ブーンと重力サスペンダーのモーター音を微かに響かせながら、ハレンバーグ委員長が立ち上がり、執政官会議の再開を宣言した。
「この度のアメリカ・ドームの失態に関し、月の評議会と執行部会、それに理事会とも話し合った結果・・・」
委員長は場内を見廻して言った。
「サンテシマ・ルイス・リン氏のアメリカ・ドーム長官職を解き、月へ送還することとする。理由は、職務怠慢によってドーム内の秩序を乱し、外野に放つべきでない進化型1級遺伝子危険値S1のドーマーを逃がしたためである。」
リンが立ち上がり、決議を受け容れることを示して頭を下げた。更迭される屈辱で顔は血の気がなかった。進化型1級遺伝子危険値S1ランクの人間を野放しにすることは、宇宙連邦法違反でもある。コロニーによっては宇宙軍が管理する遺伝子なのだ。委員長は月に送還された後、リンにどんな処分が下されるのかまでは言わなかった。それは裁判があるからだろう。
委員長は続けた。
「リン氏に引き連れられて行動した者も複数いるが、今日は触れない。但し、これから詳細に吟味して行くので、心当たりの者は身辺整理をしておくように。」
リンの腰巾着達も青い顔をしていた。
「リン氏の後任には、いずれ正式な通達が月から来るが、取り敢えず今日から副長官のリプリー氏にお願いする。間違えないように言っておくが、リプリー氏は副長官のままであるから、長官職は空いている。」
委員長はリプリーに勘違いするなよと言って聞かせているのだ。ことなかれ主義の副長官は頷いて見せただけだった。

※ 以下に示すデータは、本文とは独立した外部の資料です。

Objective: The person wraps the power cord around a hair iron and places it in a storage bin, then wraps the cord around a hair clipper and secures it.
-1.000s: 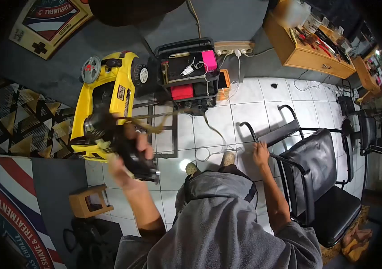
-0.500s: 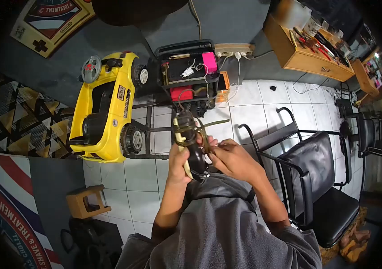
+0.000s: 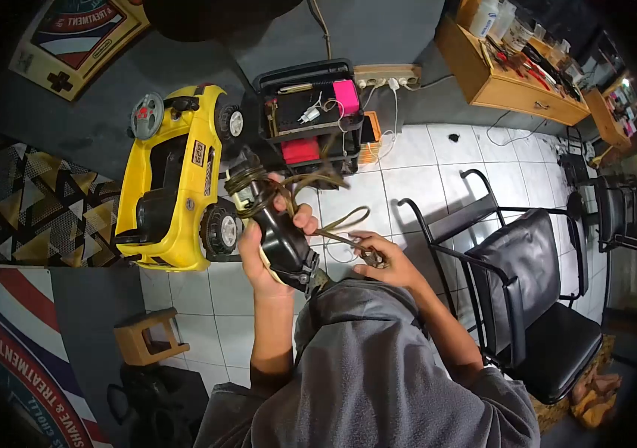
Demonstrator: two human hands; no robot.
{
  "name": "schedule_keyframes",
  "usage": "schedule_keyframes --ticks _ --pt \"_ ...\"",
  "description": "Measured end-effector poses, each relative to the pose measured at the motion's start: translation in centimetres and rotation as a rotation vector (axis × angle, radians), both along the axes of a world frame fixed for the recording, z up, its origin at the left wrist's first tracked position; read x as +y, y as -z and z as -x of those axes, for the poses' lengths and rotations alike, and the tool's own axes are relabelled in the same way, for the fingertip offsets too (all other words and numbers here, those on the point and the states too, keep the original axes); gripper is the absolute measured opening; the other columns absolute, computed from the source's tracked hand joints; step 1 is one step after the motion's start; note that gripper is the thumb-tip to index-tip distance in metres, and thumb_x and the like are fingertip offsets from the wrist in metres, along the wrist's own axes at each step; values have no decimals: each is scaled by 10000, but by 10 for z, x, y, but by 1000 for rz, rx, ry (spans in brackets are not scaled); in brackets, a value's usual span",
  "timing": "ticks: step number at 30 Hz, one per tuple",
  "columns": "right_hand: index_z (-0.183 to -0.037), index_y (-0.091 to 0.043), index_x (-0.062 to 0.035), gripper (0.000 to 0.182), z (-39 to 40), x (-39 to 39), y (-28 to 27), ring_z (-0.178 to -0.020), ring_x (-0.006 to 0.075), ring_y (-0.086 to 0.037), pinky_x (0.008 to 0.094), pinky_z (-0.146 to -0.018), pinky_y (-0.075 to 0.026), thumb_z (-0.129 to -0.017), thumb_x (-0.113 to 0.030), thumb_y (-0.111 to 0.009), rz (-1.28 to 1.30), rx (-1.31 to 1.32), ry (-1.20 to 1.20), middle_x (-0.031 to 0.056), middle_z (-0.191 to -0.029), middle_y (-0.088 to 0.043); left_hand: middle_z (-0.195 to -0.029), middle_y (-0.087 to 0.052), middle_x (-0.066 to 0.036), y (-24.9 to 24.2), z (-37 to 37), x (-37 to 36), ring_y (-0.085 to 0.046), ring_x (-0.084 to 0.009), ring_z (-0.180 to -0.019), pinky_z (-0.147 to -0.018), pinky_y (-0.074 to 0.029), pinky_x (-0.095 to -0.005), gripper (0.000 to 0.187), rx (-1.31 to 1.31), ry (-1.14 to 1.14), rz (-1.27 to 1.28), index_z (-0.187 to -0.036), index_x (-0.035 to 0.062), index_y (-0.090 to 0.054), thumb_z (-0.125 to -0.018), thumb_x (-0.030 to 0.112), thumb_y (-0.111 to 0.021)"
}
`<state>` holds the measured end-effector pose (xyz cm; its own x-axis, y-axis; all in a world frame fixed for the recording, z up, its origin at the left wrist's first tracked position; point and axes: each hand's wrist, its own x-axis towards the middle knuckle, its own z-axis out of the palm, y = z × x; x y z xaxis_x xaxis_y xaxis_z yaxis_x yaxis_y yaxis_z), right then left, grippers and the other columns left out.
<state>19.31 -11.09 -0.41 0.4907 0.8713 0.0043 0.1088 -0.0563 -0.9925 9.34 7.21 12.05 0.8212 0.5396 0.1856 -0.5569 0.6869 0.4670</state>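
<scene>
My left hand (image 3: 268, 280) is closed around a black and cream hair clipper (image 3: 283, 240), held tilted in front of me with its blade end pointing down toward my body. A brownish-green cord (image 3: 247, 179) is wound around the clipper's far end, and a loose loop of it stands out to the right. My right hand (image 3: 395, 267), to the right of the clipper and apart from it, has its fingers pinched on the cord's free length. Part of the clipper's side is hidden behind my left fingers.
A yellow toy car (image 3: 203, 179) stands at left, beside a black tiered cart (image 3: 303, 134). A black armchair (image 3: 516, 261) is on my right. Beyond it, a wooden drawer cabinet (image 3: 513, 104) carries tools and bottles. A small wooden stool (image 3: 135, 340) sits lower left.
My left hand has moved left with the clipper and turned it, showing more of its black body. My right hand has drawn away from the clipper, pulling a length of cord out.
</scene>
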Motion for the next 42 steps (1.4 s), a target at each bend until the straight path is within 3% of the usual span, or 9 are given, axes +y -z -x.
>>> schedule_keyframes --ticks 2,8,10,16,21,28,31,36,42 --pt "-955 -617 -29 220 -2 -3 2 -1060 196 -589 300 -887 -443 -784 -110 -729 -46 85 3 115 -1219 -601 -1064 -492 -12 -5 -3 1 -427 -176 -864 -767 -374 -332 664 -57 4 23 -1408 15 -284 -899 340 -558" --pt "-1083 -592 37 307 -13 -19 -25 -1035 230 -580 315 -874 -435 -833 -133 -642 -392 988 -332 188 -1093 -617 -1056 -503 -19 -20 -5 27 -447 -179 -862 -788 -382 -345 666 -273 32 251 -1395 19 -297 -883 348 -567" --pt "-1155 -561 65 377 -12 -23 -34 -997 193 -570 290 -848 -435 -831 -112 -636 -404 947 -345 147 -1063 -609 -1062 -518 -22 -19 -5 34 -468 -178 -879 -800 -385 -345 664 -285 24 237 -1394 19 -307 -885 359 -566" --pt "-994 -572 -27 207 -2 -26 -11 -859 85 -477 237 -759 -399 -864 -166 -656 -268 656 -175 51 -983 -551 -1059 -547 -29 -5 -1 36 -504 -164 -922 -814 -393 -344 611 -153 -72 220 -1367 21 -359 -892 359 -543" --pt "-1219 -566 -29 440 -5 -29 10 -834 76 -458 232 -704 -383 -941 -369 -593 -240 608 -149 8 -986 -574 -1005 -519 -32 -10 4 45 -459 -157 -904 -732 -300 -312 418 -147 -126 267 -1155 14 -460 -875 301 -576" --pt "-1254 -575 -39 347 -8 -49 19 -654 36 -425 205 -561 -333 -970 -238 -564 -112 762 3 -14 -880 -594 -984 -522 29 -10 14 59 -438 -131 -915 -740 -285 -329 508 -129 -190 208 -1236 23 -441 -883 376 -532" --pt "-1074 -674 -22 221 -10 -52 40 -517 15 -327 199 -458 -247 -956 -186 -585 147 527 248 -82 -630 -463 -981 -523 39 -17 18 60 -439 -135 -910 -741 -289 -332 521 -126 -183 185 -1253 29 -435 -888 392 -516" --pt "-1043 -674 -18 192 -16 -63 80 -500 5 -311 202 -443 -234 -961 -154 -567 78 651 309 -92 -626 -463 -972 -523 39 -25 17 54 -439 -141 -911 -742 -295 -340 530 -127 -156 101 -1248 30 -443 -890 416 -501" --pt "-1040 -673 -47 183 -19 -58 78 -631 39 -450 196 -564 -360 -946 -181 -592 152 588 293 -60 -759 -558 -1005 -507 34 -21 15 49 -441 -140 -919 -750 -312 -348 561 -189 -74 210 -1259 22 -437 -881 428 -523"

ハレンバーグ委員長は遺伝子管理局長の席を見て、眉を寄せた。ケンウッドも同じ方角を見て、もう少しで笑いそうになった。椅子に座ったままハイネが大きく船を漕いでいたからだ。
隣席の女性執政官がハイネの肩を軽く叩いて起こした。ハイネは大きく溜息をついて目を開き、委員長を見据えた。そして尋ねた。
「新しい長官は月から来るのですか?」
「その予定だ。」
ハレンバーグはハイネが寝ていたのかタヌキ寝入りをしていたのか、判断しかねた。
「今回の様なドーム内の多数の人間が関わっている事案では、全く無関係の人間を送り込む。しがらみがない場所で、好きな様に改革をしてもらう。」
ハイネが何も言わないので、彼は尋ねた。
「君は反対かね?」
「いいえ、それで進めて下さい。私は新しい長官をどんな風に虐めるか考えておきます。」
ハイネは立ち上がった。
「業務があるので失礼します。ところで、コートニー医療区長・・・」
いきなり名前を呼ばれて、コートニーがぎくりとした。
「何かな?」
「昨日の見極めの結果を知りたいのですが?」
「ああ・・・」
コートニーは固い微笑みを浮かべた。
「もう君の病気は完治している。長官の承認をもらえれば、君は今日から自由に仕事が出来る。」
ハイネは委員長を見た。
「長官が更迭されました。副長官の署名でかまいませんか?」
ハレンバーグ委員長が首を振った。